Friday, August 5, 2011

Court reporting frakked again

This article, "Queensland jury reject's rapist's appeal", appeared in today's online news at www.news.com.au.  It is sourced from AAP, and so no journalist has their name attached to it.  And one can understand why, as there is almost nothing in the story that is correct.


To begin with, the headline: "Queensland jury reject's rapist's appeal."  No, the jury did not reject the rapist's appeal.  That's what the Queensland Court of Appeal is for.


Then, the second paragraph, which begins: "A Queensland jury today found him guilty of two counts of rape and one count of indecent dealing...".  No, the jury did nothing today.  They did their work months ago when they convicted him.  It was the Court of Appeal that did their work today, and they did not find him guilty of anything, they simply upheld the jury's original verdict.

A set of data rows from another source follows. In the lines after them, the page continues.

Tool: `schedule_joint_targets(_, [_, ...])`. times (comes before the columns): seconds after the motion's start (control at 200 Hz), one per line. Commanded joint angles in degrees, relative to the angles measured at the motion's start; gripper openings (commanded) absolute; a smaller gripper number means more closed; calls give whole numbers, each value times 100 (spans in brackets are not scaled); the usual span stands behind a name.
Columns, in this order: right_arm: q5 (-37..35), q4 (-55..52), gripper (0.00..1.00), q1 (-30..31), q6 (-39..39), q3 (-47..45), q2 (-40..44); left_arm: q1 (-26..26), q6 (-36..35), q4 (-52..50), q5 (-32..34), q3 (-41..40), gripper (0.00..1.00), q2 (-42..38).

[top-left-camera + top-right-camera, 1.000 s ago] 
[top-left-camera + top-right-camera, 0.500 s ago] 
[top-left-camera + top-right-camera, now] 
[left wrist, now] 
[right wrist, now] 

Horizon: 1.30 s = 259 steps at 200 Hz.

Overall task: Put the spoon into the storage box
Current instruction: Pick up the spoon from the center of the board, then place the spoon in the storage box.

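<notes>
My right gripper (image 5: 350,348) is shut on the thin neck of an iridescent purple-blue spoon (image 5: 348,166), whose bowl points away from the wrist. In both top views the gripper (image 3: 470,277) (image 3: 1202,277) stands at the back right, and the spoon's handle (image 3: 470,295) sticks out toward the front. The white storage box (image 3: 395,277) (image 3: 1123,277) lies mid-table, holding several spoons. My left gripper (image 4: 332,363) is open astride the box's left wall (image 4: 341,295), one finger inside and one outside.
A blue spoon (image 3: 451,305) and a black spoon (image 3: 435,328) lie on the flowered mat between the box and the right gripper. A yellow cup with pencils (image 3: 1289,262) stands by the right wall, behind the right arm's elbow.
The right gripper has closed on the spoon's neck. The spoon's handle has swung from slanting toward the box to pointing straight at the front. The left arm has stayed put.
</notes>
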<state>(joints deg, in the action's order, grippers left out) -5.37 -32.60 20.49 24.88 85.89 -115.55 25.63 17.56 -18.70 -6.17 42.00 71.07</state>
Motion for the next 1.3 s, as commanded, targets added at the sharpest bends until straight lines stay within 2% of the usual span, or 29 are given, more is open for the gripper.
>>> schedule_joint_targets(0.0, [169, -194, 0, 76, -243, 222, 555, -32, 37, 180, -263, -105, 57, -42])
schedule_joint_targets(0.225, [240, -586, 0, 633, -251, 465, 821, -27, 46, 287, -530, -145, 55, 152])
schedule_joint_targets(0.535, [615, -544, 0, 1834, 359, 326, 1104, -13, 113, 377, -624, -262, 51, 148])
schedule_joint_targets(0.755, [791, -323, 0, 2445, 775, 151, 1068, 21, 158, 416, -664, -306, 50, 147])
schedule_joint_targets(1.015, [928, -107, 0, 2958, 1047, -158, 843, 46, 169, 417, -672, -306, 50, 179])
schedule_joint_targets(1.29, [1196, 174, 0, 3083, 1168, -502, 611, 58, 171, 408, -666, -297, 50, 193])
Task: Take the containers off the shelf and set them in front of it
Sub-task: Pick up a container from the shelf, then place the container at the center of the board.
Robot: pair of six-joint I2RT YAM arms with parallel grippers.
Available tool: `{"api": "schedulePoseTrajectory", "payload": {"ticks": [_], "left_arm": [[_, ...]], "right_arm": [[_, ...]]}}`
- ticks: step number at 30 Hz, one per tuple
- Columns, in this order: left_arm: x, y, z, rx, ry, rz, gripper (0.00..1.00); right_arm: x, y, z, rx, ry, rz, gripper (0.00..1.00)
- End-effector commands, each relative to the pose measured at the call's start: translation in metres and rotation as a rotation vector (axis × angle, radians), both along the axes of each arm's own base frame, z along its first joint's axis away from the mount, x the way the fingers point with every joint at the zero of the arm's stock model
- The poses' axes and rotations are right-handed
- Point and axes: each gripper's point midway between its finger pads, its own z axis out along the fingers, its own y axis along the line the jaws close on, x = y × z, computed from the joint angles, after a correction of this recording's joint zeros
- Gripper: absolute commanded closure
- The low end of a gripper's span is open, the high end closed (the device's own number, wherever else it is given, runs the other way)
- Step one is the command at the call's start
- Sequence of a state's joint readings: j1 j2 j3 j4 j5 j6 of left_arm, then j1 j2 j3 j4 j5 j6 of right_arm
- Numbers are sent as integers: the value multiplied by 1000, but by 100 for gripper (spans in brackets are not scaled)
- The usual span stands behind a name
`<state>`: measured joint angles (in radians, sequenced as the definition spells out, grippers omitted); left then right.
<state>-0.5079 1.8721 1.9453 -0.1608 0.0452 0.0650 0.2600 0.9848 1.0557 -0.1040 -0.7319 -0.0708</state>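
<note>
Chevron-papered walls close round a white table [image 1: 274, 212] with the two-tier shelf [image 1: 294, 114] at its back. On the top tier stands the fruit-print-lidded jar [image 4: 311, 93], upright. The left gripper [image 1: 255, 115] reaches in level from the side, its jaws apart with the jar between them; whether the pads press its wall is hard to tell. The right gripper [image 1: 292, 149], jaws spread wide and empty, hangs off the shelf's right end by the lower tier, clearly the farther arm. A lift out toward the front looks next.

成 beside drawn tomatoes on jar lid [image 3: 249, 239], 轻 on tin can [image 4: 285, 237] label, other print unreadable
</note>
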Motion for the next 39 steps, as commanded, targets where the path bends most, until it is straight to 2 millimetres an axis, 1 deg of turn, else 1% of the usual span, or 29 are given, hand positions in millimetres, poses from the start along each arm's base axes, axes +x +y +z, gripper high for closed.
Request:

Then in the fourth paragraph the article says: "He submitted that the primary judge should have warned the jury to scrutinise the complainant's evidence with great care."  In the next paragraph, the article then exclaims: "But this as not upheld by Queensland's Court of Appeal judges".  What did the Court of Appeal say?  According to the article, they said that the trial judge had warned the jury "to no convict upon the complainant's testimony alone unless scrutinising it with great care."  

Hang on...isn't that what the article says was the submission made by the appellant, but then says was not upheld by the Court of Appeal?

The fourth paragraph should read that the trial judge "had not" warned the jury, not that the trial judge "should have" warned the jury.  Only then does the last paragraph make sense.

Please, can we have some people who can (a) write, and (b) know something about court procedure?